**TASK ITEM:** Set down exactly the lines below, starting at the one that contains "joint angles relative" and ending at the one that contains "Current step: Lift", with both of those lines included and nothing else.

Start of RAW DATA

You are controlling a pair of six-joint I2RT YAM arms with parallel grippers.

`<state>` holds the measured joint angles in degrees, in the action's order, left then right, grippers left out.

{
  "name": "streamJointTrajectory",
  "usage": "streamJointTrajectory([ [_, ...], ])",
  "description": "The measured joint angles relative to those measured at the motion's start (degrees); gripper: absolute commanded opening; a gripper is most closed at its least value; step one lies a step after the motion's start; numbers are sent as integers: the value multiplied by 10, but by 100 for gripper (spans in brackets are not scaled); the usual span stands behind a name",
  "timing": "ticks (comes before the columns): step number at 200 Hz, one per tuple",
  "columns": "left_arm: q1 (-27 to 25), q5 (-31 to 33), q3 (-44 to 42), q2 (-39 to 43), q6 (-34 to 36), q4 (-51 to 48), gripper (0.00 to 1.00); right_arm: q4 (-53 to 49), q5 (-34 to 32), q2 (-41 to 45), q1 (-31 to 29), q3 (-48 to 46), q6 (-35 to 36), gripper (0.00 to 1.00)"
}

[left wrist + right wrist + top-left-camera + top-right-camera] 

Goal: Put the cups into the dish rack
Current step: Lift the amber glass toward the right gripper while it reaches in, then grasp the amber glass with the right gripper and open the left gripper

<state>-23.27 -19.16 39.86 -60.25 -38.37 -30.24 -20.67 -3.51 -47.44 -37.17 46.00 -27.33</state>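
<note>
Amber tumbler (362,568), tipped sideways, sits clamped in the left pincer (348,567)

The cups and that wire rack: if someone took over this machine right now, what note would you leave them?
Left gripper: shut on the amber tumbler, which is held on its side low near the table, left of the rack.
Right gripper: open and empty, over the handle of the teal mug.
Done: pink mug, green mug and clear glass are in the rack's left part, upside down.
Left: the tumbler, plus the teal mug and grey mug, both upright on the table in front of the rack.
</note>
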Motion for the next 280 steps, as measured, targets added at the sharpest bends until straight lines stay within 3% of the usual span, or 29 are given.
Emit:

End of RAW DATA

**ANSWER SECTION:**
  "description": "The measured joint angles relative to those measured at the motion's start (degrees); gripper: absolute commanded opening; a gripper is most closed at its least value; step one lies a step after the motion's start; numbers are sent as integers: the value multiplied by 10, but by 100 for gripper (spans in brackets are not scaled); the usual span stands behind a name",
  "timing": "ticks (comes before the columns): step number at 200 Hz, one per tuple",
  "columns": "left_arm: q1 (-27 to 25), q5 (-31 to 33), q3 (-44 to 42), q2 (-39 to 43), q6 (-34 to 36), q4 (-51 to 48), gripper (0.00 to 1.00); right_arm: q4 (-53 to 49), q5 (-34 to 32), q2 (-41 to 45), q1 (-31 to 29), q3 (-48 to 46), q6 (-35 to 36), gripper (0.00 to 1.00)"
}

[left wrist + right wrist + top-left-camera + top-right-camera] 

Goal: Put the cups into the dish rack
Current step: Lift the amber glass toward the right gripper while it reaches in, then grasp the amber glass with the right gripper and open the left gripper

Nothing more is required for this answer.